From the first line to the last, output the entries exactly.

[Collected data]
------------------------------------------------
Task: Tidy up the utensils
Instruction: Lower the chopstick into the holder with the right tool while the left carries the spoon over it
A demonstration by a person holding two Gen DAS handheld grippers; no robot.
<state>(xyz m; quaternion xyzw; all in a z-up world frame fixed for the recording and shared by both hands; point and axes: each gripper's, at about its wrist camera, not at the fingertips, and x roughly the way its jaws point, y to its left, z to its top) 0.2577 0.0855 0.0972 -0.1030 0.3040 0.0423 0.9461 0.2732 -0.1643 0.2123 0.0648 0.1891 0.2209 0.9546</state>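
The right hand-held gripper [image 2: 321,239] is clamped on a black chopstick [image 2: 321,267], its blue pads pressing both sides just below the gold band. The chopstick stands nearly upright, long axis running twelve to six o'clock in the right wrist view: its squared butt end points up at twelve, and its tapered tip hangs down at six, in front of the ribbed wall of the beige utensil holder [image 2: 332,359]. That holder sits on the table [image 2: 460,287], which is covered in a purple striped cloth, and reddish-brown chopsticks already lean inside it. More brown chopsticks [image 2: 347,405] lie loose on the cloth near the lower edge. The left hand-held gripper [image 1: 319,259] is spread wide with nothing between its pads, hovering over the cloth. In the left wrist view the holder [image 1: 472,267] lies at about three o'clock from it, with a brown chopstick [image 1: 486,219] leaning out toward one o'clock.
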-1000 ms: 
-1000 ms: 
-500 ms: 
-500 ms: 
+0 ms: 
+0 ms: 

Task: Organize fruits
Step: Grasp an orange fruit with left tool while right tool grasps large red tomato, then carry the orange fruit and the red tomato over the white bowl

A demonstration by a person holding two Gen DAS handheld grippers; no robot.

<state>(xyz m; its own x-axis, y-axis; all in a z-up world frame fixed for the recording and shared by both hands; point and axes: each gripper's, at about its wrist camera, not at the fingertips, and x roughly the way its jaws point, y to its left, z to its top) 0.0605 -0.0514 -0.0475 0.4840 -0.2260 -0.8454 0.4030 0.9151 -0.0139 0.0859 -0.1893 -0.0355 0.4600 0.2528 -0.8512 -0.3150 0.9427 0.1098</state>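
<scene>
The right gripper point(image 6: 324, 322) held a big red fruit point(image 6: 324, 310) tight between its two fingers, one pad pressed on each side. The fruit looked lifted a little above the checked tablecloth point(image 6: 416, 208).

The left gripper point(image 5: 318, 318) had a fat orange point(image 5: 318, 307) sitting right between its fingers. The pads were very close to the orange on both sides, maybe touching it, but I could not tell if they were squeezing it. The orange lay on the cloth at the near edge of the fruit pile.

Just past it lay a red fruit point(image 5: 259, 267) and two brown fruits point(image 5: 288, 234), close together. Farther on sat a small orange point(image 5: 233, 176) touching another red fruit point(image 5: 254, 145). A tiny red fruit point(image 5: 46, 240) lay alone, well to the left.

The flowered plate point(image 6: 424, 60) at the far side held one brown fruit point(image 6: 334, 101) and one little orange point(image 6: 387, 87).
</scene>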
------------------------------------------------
• _YOUR SOLUTION_
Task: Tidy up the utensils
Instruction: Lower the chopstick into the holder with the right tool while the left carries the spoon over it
A demonstration by a person holding two Gen DAS handheld grippers; no robot.
<state>(xyz m; quaternion xyzw; all in a z-up world frame fixed for the recording and shared by both hands; point and axes: each gripper's, at about its wrist camera, not at the fingertips, and x roughly the way its jaws point, y to its left, z to its top) 0.2577 0.0855 0.0972 -0.1030 0.3040 0.0423 0.9461 0.2732 -0.1643 0.2123 0.0648 0.1891 0.2209 0.9546</state>
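The right hand-held gripper [image 2: 321,239] is clamped on a black chopstick [image 2: 321,267], its blue pads pressing both sides just below the gold band. The chopstick stands nearly upright, long axis running twelve to six o'clock in the right wrist view: its squared butt end points up at twelve, and its tapered tip hangs down at six, in front of the ribbed wall of the beige utensil holder [image 2: 332,359]. That holder sits on the table [image 2: 460,287], which is covered in a purple striped cloth, and reddish-brown chopsticks already lean inside it. More brown chopsticks [image 2: 347,405] lie loose on the cloth near the lower edge. The left hand-held gripper [image 1: 319,259] is spread wide with nothing between its pads, hovering over the cloth. In the left wrist view the holder [image 1: 472,267] lies at about three o'clock from it, with a brown chopstick [image 1: 486,219] leaning out toward one o'clock.
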-1000 ms: 
-1000 ms: 
-500 ms: 
-500 ms: 
+0 ms: 
+0 ms: 

Task: Organize fruits
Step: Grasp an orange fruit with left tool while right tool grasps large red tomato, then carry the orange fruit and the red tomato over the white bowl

A demonstration by a person holding two Gen DAS handheld grippers; no robot.

<state>(xyz m; its own x-axis, y-axis; all in a z-up world frame fixed for the recording and shared by both hands; point and axes: each gripper's, at about its wrist camera, not at the fingertips, and x roughly the way its jaws point, y to its left, z to its top) 0.0605 -0.0514 -0.0475 0.4840 -0.2260 -0.8454 0.4030 0.9151 -0.0139 0.0859 -0.1893 -0.0355 0.4600 0.2528 -0.8512 -0.3150 0.9427 0.1098</state>
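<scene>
The right gripper point(image 6: 324, 322) held a big red fruit point(image 6: 324, 310) tight between its two fingers, one pad pressed on each side. The fruit looked lifted a little above the checked tablecloth point(image 6: 416, 208).

The left gripper point(image 5: 318, 318) had a fat orange point(image 5: 318, 307) sitting right between its fingers. The pads were very close to the orange on both sides, maybe touching it, but I could not tell if they were squeezing it. The orange lay on the cloth at the near edge of the fruit pile.

Just past it lay a red fruit point(image 5: 259, 267) and two brown fruits point(image 5: 288, 234), close together. Farther on sat a small orange point(image 5: 233, 176) touching another red fruit point(image 5: 254, 145). A tiny red fruit point(image 5: 46, 240) lay alone, well to the left.

The flowered plate point(image 6: 424, 60) at the far side held one brown fruit point(image 6: 334, 101) and one little orange point(image 6: 387, 87).
</scene>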

The output for this exercise is complete.